### Task directions
Your reply should contain every record, restated word for word.

### Information
....

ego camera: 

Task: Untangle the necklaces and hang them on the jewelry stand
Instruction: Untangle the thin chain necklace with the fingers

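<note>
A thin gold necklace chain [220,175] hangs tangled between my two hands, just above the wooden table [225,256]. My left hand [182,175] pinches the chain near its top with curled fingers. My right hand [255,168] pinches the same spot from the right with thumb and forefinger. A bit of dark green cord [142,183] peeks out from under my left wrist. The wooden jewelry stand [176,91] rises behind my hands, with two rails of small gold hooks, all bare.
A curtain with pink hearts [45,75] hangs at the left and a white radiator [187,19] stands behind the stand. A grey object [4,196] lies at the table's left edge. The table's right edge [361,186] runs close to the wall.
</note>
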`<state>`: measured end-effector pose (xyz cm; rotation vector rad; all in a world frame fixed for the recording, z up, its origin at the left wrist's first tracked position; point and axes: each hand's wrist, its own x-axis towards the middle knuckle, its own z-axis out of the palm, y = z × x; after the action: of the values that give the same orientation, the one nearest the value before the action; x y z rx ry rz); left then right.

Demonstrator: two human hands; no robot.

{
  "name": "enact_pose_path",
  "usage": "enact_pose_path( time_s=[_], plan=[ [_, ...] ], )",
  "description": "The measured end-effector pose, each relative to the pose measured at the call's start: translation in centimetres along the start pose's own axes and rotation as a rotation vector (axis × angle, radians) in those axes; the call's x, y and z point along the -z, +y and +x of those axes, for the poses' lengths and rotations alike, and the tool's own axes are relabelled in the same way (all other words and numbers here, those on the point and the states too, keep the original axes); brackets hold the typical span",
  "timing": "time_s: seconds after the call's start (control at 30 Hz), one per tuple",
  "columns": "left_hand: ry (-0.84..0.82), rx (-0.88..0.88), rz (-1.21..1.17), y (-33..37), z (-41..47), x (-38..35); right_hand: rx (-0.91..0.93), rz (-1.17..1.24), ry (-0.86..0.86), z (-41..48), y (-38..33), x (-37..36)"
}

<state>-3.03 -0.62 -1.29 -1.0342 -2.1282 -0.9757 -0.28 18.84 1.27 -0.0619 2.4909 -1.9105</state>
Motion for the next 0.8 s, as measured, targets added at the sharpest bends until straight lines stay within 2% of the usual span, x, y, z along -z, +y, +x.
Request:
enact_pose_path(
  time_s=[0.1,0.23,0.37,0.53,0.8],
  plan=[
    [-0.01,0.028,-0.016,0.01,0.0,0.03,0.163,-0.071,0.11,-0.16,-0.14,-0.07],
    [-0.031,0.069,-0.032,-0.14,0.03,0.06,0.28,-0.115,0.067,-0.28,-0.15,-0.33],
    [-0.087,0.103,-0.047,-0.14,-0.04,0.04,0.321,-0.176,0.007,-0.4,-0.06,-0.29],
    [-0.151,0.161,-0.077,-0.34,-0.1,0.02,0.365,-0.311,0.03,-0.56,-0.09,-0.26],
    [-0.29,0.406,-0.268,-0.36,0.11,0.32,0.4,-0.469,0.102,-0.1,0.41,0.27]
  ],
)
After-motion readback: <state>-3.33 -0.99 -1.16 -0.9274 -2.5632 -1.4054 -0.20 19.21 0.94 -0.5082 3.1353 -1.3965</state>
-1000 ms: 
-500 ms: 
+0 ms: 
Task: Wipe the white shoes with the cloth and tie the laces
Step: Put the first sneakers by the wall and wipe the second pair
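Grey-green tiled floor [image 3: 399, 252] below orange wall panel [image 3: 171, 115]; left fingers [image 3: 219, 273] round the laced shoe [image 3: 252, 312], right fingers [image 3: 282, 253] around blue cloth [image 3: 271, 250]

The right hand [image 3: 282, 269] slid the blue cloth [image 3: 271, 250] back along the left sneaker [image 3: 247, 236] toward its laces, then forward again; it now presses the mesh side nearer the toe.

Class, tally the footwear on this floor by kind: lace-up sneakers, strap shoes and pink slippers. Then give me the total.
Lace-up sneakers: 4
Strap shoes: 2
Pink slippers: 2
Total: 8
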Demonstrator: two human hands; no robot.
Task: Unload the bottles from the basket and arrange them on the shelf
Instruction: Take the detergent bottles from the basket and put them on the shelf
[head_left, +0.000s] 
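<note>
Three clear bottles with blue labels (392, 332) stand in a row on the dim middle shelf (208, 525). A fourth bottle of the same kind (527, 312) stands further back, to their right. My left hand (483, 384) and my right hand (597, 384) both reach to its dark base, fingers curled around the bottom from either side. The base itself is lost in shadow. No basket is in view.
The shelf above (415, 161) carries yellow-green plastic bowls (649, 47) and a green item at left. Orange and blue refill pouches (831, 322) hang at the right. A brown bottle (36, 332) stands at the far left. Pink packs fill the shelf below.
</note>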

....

### Response area
ego camera: 

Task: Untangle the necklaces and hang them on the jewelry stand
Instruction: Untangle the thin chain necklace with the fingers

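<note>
A thin gold necklace chain [220,175] hangs tangled between my two hands, just above the wooden table [225,256]. My left hand [182,175] pinches the chain near its top with curled fingers. My right hand [255,168] pinches the same spot from the right with thumb and forefinger. A bit of dark green cord [142,183] peeks out from under my left wrist. The wooden jewelry stand [176,91] rises behind my hands, with two rails of small gold hooks, all bare.
A curtain with pink hearts [45,75] hangs at the left and a white radiator [187,19] stands behind the stand. A grey object [4,196] lies at the table's left edge. The table's right edge [361,186] runs close to the wall.
</note>
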`<state>`: measured end-effector pose (xyz cm; rotation vector rad; all in a world frame fixed for the recording, z up, its origin at the left wrist's first tracked position; point and axes: each hand's wrist, its own x-axis towards the middle knuckle, its own z-axis out of the palm, y = z × x; after the action: of the values that give the same orientation, the one nearest the value before the action; x y z rx ry rz); left then right.

Demonstrator: two human hands; no robot.

{
  "name": "enact_pose_path",
  "usage": "enact_pose_path( time_s=[_], plan=[ [_, ...] ], )",
  "description": "The measured end-effector pose, each relative to the pose measured at the call's start: translation in centimetres along the start pose's own axes and rotation as a rotation vector (axis × angle, radians) in those axes; the call's x, y and z point along the -z, +y and +x of those axes, for the poses' lengths and rotations alike, and the tool's own axes are relabelled in the same way (all other words and numbers here, those on the point and the states too, keep the original axes); brackets hold the typical span",
  "timing": "time_s: seconds after the call's start (control at 30 Hz), one per tuple",
  "columns": "left_hand: ry (-0.84..0.82), rx (-0.88..0.88), rz (-1.21..1.17), y (-33..37), z (-41..47), x (-38..35); right_hand: rx (-0.91..0.93), rz (-1.17..1.24), ry (-0.86..0.86), z (-41..48), y (-38..33), x (-37..36)"
}

<state>-3.03 -0.62 -1.29 -1.0342 -2.1282 -0.9757 -0.28 18.84 1.27 -0.0619 2.4909 -1.9105</state>
Motion for the next 0.8 s, as measured, targets added at the sharpest bends until straight lines stay within 2% of the usual span, x, y, z along -z, +y, +x.
Request:
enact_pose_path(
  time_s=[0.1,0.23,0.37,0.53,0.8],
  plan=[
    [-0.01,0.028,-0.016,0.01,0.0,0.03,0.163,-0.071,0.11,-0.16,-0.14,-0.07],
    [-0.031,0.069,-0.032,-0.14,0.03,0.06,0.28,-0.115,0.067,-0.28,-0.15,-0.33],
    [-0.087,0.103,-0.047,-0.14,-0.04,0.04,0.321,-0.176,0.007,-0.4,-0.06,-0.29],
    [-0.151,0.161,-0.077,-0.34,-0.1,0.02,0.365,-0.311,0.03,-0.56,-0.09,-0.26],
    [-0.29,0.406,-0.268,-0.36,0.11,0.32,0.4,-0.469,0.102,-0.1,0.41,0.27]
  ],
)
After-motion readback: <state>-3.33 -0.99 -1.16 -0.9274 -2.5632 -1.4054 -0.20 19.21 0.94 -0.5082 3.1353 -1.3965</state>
-1000 ms: 
-500 ms: 
+0 ms: 
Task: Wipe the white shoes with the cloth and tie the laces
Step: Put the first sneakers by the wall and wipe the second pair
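Grey-green tiled floor [image 3: 399, 252] below orange wall panel [image 3: 171, 115]; left fingers [image 3: 219, 273] round the laced shoe [image 3: 252, 312], right fingers [image 3: 282, 253] around blue cloth [image 3: 271, 250]

The right hand [image 3: 282, 269] slid the blue cloth [image 3: 271, 250] back along the left sneaker [image 3: 247, 236] toward its laces, then forward again; it now presses the mesh side nearer the toe.

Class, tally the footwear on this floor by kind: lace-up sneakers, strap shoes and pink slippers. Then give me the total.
Lace-up sneakers: 4
Strap shoes: 2
Pink slippers: 2
Total: 8
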Demonstrator: two human hands; no robot.
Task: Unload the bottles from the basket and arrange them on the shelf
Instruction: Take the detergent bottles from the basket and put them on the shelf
[head_left, +0.000s] 
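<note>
Three clear bottles with blue labels (392, 332) stand in a row on the dim middle shelf (208, 525). A fourth bottle of the same kind (527, 312) stands further back, to their right. My left hand (483, 384) and my right hand (597, 384) both reach to its dark base, fingers curled around the bottom from either side. The base itself is lost in shadow. No basket is in view.
The shelf above (415, 161) carries yellow-green plastic bowls (649, 47) and a green item at left. Orange and blue refill pouches (831, 322) hang at the right. A brown bottle (36, 332) stands at the far left. Pink packs fill the shelf below.
</note>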

No additional output is expected.